Mars One has the self-stated goal to “establish a permanent human settlement on Mars,” sending a habitat to the planet with people coming two years later, planning to remain permanently. Supplies would be sent from Earth to keep them supplied and alive until the colony becomes self-sufficient. They claim to be in discussions with several major aerospace companies and groups, including Lockheed Martin, SpaceX, and Thales Alenia Space.

Their plan is ambitious, audacious, and incredibly risky. The technical issues aside, what’s interesting about Mars One has been the public’s response. They claim that over 200,000 people have applied to take this one-way journey. These people have said they would risk their lives to be the first colonists on Mars. How many of them are serious and would get on the rocket if the plan becomes a reality? No one knows. But I would bet the number won’t be zero. It might even be larger than the 200,000 they have today. If they actually can pull together the funding and support to make it happen, then more people will hear about it and possibly sign up. If and when launch day arrives, you can bet there will be people lining up at the door.

Less ambitious but no less audacious is Inspiration Mars. Led by millionaire Dennis Tito, who spent eight days in space aboard the International Space Station, paying the Russians for the trip and becoming the first real space tourist, Inspiration Mars would like to use today’s technologies to send a man and a woman on a round-trip flight around Mars and back. The trip would last 500 days and pass within 100 miles of the planet’s surface. What a vacation that would be!

Is such a trip technically possible?
Probably.

Can he pull it off?
Why not? All it will take is money to buy good engineering — and more than a little bit of luck.

Would it change how we view deep space exploration and perhaps foster more ambitious future trips to the Martian surface?
I certainly hope so and wish Mr. Tito all the success in the world!

We have the technology
now
to get people to Mars and to bring them safely back to Earth.

Mars awaits, and many of us are getting impatient.

—Les Johnson

[email protected]

www.lesjohnsonauthor.com

I

E
arth

D
eparture

April 5, 2031

Earth Departure Minus Four Years

14:40 Universal Time

The Rock

The rock was tiny, barely a foot in diameter, with a mass of less than thirty pounds. It had been orbiting the Sun for nearly fifteen million years in an elliptical path that took it roughly from the distance of Mars to a little closer to the Sun than the heat-blistered planet Mercury.

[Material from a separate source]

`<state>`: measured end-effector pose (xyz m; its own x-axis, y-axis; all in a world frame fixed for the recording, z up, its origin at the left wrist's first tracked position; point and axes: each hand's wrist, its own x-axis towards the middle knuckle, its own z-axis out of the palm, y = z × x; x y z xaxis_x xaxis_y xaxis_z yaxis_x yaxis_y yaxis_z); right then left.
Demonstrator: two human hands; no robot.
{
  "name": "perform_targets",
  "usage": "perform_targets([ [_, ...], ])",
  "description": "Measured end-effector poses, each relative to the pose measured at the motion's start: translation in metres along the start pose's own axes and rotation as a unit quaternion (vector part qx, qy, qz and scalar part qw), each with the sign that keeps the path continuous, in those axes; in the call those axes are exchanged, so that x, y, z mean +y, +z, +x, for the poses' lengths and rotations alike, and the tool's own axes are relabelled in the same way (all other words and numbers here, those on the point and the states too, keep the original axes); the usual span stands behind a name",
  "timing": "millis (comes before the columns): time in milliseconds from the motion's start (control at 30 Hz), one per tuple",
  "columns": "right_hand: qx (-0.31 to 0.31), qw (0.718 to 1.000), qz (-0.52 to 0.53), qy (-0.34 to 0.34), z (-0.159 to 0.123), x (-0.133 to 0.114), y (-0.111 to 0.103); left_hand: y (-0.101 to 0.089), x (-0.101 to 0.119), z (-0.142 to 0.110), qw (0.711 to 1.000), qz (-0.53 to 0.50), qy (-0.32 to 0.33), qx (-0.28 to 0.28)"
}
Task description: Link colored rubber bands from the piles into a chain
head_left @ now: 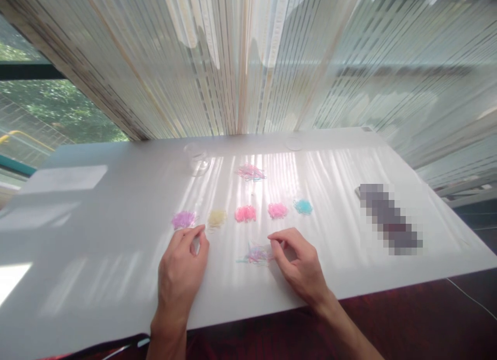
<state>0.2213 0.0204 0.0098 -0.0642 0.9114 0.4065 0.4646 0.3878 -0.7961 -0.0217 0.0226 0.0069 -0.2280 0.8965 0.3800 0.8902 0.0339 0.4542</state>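
My left hand (182, 259) is just in front of a purple pile (184, 219) and a yellow pile (217, 218), thumb and forefinger pinched together. Whatever the pinch holds is too small to make out. My right hand (298, 261) hovers at the right side of a mixed pile (256, 254) of thin coloured pieces, also pinched, contents unclear. Red (245, 213), pink (277, 210) and turquoise (303, 206) piles continue the row to the right. The small thin pieces look like little elastic bands, but their kind is blurred.
Behind the row lies another mixed pile (251, 172). A clear plastic cup (197, 160) stands at the back left, and a clear round lid (294, 144) rests at the back. On the right is a pixelated dark object (390, 220). A string curtain (240, 65) hangs along the table's far edge.
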Motion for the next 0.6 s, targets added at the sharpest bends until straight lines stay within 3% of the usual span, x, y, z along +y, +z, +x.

It had been blasted off the surface of Mars by the impact of a much bigger meteoroid, the one that sent the famous Allen Hills Meteorite wandering through space until it crashed into the ice sheets of Earth’s Antarctica some 15,000 years ago.

If the rock had reached Earth it would have never made it to the ground, but would have streaked across the night sky to burn up high in the atmosphere—a “falling star” to anyone who happened to notice its demise.

But that didn’t happen. Instead, the rock continued on its long, looping trajectory, swinging through the vast, dark, silent emptiness.

Interplanetary space is not completely empty, of course. There were thousands of other meteoroids created by that single Mars impact so long ago. And millions more engendered by other impacts with different planets and the smaller bodies of the main Asteroid Belt, out beyond the orbit of Mars. They all quietly orbited the Sun, but they were very far apart, most of them too small to be seen even by the finest scientific instruments of humankind.

Looping around the Sun for millennia at an average velocity of 40,000 miles per hour, this rock was in a fairly stable orbit that would not bring it near Earth or any other planet for another ten million years. The chances of it hitting anything smaller than a planet were, well, astronomically small.

But astronomically small is not the same as zero. And humans were already planning to send explorers across the gulf of space to the planet Mars.